TASK TO CARRY OUT: Would you restate the full listing word for word and omit its pictures?

--- SUPPLIED RECORDS Enclosed Below ---

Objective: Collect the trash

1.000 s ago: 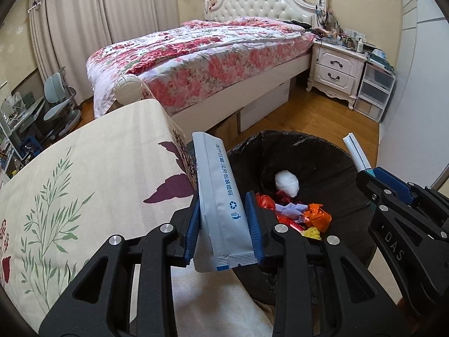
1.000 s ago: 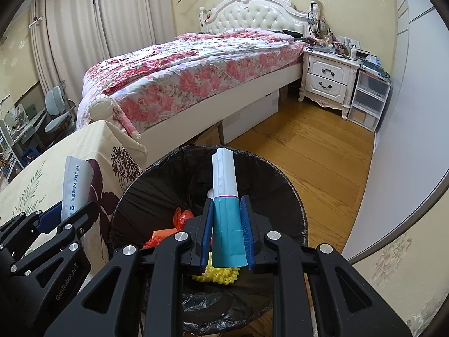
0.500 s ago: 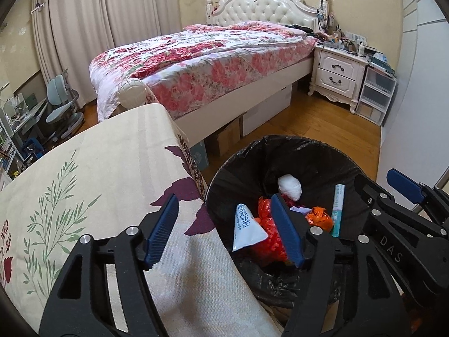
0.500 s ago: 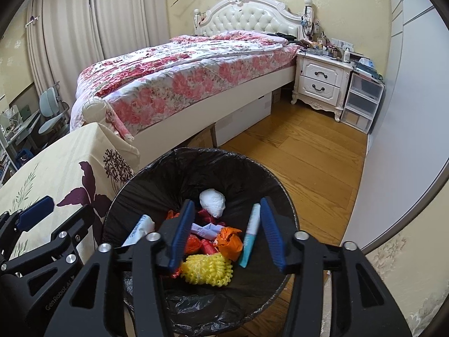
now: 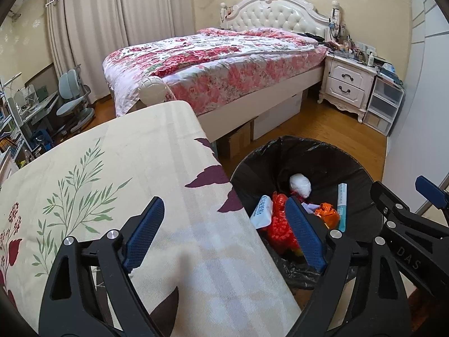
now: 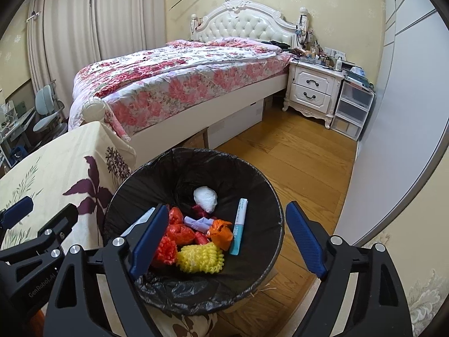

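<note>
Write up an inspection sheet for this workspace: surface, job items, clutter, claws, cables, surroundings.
Surface: tablecloth with leaf print, nothing seen on the visible part.
Job's things: trash bin with black liner beside the table; inside lie a white packet, a teal-and-white tube, a white wad, orange wrappers and a yellow mesh piece.
Clutter: items crowd the nightstand top.
Claws: left claw open, empty, over the table edge; right claw open, empty, above the bin.
Cables: nothing seen.
Surroundings: bed, curtains, desk chair, wooden floor.
</note>
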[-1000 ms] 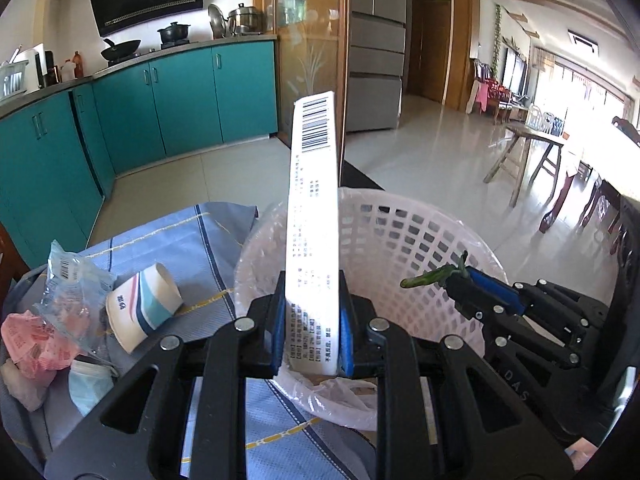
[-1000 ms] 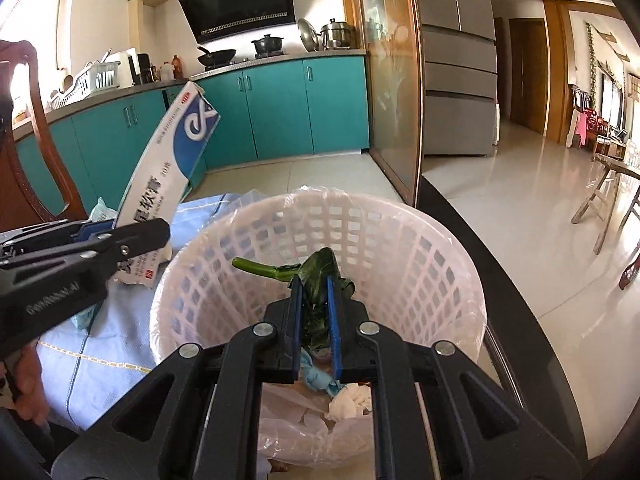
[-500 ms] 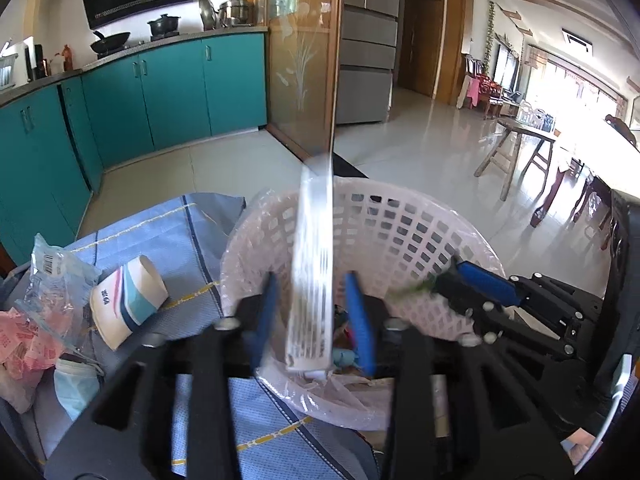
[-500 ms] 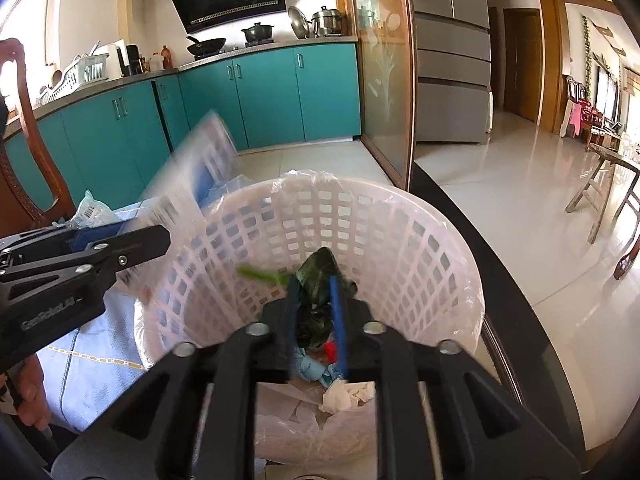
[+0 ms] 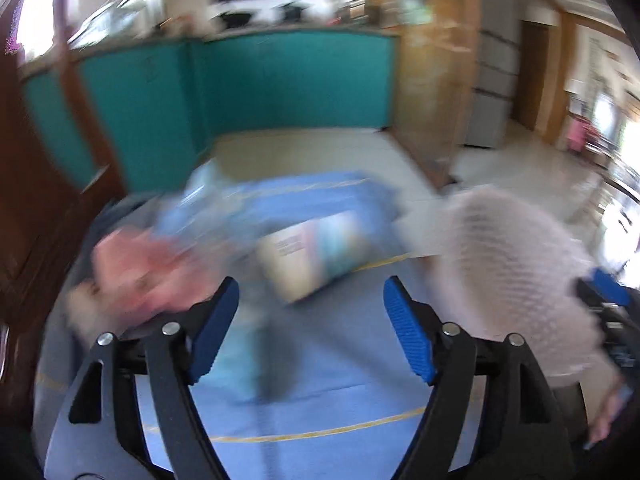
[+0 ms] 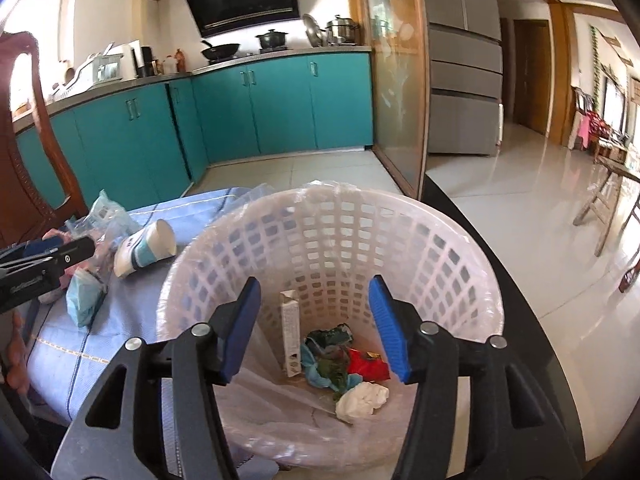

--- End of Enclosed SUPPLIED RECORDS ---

TASK RESULT:
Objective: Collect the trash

1.000 s ago: 
1.000 s ago: 
0.500 s ago: 
0.500 s ago: 
now: 
now: 

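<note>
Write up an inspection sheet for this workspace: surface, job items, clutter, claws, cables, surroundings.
Surface: tablecloth with leaf print, nothing seen on the visible part.
Job's things: trash bin with black liner beside the table; inside lie a white packet, a teal-and-white tube, a white wad, orange wrappers and a yellow mesh piece.
Clutter: items crowd the nightstand top.
Claws: left claw open, empty, over the table edge; right claw open, empty, above the bin.
Cables: nothing seen.
Surroundings: bed, curtains, desk chair, wooden floor.
</note>
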[-1000 ms] 
[-1000 ms] 
[-500 ms] 
[-500 ms] 
[+0 ms] 
[+0 ms] 

No further output is expected here.